Understand Bioconductor Annotation Packages

This note is to help me figure out the design schema of annotation packages in Bioconductor. And this note is mainly compiled from:

Introduction

Packages in Bioconductor can be divided into three categories: software, annotation and experiment.

All of the ‘.db’ (and most other Bioconductor annotation packages) are updated every 6 months corresponding to each release of Bioconductor. Exceptions are made for packages where the actual resources that the packages are based on have not themselves been updated.

Schema of Annotation Packages

Here is a very representative graph, but not informative-enough.

There are three major types of annotation in Bioconductor:

  • Gene centric AnnotationDb packages:
    • Organism level: e.g. org.Mm.eg.db.
    • Platform level: e.g. hgu133plus2.db, hgu133plus2.probes, hgu133plus2.cdf.
    • Homology level: e.g. hom.Dm.inp.db.
    • System-biology level: e.g. GO.db.
  • Genome centric GenomicFeatures packages include:
    • Transcriptome level: e.g. TxDb.Hsapiens.UCSC.hg19.knownGene, EnsDb.Hsapiens.v75.
    • Generic genome feature: can generate via GenomicFeatures.
  • One web-based resource accesss biomart, via biomaRt package:
    • Query web-based ‘biomart’ resource for genes, sequence, SNPs, and etc.
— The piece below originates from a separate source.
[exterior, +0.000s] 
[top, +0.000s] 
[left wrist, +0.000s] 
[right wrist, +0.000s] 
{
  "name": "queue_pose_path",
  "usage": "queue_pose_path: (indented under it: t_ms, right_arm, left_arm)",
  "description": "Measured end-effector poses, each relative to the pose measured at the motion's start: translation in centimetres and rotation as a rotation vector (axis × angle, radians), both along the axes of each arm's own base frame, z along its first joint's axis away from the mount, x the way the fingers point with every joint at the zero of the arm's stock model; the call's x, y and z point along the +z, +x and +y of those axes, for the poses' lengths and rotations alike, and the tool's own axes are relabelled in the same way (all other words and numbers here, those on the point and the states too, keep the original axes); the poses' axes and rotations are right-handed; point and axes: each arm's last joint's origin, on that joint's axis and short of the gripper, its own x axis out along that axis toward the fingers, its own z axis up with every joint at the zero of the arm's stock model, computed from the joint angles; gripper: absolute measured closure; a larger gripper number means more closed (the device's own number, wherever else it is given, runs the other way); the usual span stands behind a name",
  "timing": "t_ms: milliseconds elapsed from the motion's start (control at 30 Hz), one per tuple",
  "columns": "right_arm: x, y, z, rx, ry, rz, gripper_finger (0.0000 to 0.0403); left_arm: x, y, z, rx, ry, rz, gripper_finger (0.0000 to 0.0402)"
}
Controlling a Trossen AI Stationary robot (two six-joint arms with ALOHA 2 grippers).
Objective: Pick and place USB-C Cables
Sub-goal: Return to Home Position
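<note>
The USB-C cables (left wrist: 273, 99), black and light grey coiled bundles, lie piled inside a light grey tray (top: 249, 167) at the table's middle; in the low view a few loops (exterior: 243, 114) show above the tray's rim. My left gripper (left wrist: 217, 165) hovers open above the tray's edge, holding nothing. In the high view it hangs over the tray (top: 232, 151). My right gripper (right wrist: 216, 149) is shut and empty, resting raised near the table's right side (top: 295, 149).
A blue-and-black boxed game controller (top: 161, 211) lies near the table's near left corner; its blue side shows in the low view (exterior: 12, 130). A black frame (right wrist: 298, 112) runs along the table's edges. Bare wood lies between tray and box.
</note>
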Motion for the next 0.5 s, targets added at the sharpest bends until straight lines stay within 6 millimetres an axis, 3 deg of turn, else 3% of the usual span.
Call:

Working with AnotationDb objects

AnnotationDb is the virtual base class for all annotation packages. It contain a database connection and is meant to be the parent for a set of classes in the Bioconductor annotation packages. These classes will provide a means of dispatch for a widely available set of select methods and thus allow the easy extraction of data from the annotation packages.

All the annotation packages that base on AnnotationDb object expose an object named exactly the same as the package itself.

1
2
library(org.Hs.eg.db)
class(org.Hs.eg.db)
1
2
3
[1] "OrgDb"
attr(,"package")
[1] "AnnotationDbi"

The more specific classes (the ones that you will actually see in the wild) have names like OrgDb, ChipDb or TxDb objects. These names correspond to the kind of package (and underlying schema) being represented.

Like:

  • org.Hs.eg.db - Genome wide annotation for Human.
  • TxDb.Hsapiens.UCSC.hg19.knownGene - Annotation package for TxDb object(s).
  • hgu95av2.db - annotations for the hgu95av2 Affymetrix platform.

Methods

select, columns and keys are used together to extract data from an AnnotationDb object (or any object derived from the parent class). Examples of classes derived from the AnnotationDb object include (but are not limited to): ChipDb, OrgDb, GODb, InparanoidDb and ReactomeDb.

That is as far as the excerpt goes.